WORK ITEM:
For this listing, the lines between the one holding "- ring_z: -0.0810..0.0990" and the one holding "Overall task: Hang", inclusive, must be set down exactly.
┌──
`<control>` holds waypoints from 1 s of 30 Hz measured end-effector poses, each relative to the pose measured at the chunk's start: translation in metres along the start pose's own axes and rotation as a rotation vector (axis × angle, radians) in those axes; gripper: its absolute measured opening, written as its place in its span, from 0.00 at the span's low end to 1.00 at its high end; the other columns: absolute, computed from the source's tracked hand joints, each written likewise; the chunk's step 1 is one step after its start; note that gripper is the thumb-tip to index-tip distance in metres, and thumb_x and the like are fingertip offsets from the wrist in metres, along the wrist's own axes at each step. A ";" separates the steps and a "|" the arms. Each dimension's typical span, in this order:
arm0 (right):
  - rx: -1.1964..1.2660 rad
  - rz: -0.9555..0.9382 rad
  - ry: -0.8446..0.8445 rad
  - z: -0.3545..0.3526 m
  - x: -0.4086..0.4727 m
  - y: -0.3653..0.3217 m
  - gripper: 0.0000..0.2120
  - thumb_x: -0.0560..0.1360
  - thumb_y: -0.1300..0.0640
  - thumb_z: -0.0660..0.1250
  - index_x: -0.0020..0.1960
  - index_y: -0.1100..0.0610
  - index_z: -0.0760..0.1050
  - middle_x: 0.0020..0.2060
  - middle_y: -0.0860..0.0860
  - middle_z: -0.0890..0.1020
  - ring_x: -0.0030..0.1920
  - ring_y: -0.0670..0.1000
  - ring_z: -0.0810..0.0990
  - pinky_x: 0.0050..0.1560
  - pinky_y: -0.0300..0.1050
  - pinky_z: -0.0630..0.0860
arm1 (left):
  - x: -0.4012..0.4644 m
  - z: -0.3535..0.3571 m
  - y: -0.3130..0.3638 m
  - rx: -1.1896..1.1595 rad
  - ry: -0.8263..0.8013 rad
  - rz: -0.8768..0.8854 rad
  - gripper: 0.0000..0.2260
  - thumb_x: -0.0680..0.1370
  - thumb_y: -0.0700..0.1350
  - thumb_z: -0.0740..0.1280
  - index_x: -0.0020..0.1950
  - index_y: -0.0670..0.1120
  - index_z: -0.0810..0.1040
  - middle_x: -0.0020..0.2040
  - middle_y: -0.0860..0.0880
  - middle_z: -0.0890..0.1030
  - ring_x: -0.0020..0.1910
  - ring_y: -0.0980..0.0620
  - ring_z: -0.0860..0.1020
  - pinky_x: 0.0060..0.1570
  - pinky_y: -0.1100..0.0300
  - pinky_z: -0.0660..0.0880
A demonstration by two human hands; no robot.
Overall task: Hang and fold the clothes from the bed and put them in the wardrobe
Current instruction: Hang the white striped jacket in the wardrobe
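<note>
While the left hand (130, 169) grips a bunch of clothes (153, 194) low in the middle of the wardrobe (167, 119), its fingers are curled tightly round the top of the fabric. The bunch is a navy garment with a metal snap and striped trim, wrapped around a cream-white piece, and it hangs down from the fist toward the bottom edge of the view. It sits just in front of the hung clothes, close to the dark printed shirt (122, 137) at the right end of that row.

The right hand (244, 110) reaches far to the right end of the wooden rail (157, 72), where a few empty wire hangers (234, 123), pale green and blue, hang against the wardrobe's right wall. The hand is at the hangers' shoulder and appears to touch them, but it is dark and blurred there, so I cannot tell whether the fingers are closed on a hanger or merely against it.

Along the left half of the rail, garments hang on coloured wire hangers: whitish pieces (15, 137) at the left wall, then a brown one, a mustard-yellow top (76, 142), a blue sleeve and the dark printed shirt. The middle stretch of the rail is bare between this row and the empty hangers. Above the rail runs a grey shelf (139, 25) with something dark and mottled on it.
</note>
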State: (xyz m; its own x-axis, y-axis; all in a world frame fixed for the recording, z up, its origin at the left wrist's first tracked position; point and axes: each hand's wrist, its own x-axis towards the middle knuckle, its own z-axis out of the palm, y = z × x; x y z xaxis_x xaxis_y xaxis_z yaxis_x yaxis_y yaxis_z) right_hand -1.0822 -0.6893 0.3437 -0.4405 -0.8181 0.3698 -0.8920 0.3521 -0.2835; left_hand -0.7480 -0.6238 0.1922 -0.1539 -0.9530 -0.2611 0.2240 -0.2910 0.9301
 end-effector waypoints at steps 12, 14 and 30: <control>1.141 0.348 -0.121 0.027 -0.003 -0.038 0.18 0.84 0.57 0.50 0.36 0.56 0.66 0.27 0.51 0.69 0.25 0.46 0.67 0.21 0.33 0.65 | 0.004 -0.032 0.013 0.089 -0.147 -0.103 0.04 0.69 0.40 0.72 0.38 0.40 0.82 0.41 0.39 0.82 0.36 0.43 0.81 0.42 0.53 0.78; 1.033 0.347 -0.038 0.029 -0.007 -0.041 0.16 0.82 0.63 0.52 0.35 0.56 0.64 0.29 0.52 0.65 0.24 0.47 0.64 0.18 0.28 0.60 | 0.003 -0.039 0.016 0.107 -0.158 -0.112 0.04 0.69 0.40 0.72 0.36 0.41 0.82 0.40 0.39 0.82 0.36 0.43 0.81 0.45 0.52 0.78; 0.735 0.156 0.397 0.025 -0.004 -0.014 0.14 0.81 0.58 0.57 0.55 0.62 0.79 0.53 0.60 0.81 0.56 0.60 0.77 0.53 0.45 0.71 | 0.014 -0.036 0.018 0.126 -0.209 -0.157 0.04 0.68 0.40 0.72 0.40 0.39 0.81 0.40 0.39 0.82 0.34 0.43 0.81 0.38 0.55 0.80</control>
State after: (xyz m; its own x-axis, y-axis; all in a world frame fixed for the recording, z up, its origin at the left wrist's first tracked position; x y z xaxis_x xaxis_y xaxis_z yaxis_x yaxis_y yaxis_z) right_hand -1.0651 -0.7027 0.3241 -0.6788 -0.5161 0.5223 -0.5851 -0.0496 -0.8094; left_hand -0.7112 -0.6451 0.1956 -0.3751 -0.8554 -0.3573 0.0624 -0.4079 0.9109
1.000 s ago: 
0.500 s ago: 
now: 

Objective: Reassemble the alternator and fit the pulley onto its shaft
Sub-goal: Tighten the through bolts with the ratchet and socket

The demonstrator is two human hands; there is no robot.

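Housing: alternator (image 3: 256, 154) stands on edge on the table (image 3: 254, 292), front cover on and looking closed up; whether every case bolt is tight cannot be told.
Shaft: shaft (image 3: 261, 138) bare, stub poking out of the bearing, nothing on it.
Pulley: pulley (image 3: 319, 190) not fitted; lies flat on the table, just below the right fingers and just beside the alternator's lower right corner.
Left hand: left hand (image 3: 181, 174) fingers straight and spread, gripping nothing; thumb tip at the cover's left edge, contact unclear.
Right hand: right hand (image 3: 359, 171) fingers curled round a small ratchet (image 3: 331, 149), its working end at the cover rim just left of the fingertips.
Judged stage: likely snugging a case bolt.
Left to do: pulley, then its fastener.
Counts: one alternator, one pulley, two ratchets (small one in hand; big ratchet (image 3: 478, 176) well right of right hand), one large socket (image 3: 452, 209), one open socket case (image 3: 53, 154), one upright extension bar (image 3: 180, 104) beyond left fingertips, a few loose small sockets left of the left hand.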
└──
EXERCISE SOLUTION:
  - ring_z: -0.0810..0.0990
  - pinky_x: 0.0050..0.1560
  - pinky_y: -0.0300..0.1050
  - pinky_z: -0.0630..0.0860
arm1 (left):
  - x: -0.4012..0.4644 m
  - z: -0.3535..0.3571 m
  - y: -0.3130..0.3638 m
  - rx: -1.1896..1.1595 rad
  - ry: -0.8263..0.8013 rad
  - rz: -0.8768..0.8854 rad
  - gripper: 0.0000..0.2260
  - thumb_x: -0.0680..0.1370
  - thumb_y: -0.0700..0.1350
  - thumb_z: -0.0740..0.1280
  - index_x: -0.0020..0.1950
  - index_y: -0.0670..0.1120
  - index_z: -0.0810..0.1040
  - middle_x: -0.0020..0.2040
  - middle_y: -0.0860..0.0880
  - middle_z: -0.0890..0.1030
  - ring_x: -0.0020..0.1910
  - ring_y: -0.0980..0.0620
  - ring_z: -0.0860..0.1020
  - pinky_x: 0.0060..0.1570
  - pinky_y: -0.1100..0.0300
  - pinky_z: -0.0660..0.0880
A demonstration by two human hands; no robot.
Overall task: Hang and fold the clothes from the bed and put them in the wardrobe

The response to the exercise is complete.